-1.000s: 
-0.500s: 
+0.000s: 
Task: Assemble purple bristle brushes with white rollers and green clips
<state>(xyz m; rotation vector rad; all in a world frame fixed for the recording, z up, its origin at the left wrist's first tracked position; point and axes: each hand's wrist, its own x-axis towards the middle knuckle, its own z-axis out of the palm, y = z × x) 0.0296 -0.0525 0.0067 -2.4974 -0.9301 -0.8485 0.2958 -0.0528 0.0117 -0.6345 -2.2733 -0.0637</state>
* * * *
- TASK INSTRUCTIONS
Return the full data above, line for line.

- SOLUTION TO THIS PROBLEM
-1.000s: 
-0.500s: 
+0.000s: 
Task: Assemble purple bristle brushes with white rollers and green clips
<state>(xyz m; rotation vector rad; all in a world frame fixed for the recording, z up, its origin at the left wrist's first tracked position; point and axes: each hand's wrist, its own x-axis towards the middle knuckle, its own z-axis out of the palm, y = z × x) 0.0296 -0.0525 0.0067 -2.4974 -0.9301 -0.8485 0.2958 -0.0528 0.0117 -0.6345 -2.2733 -0.0637</state>

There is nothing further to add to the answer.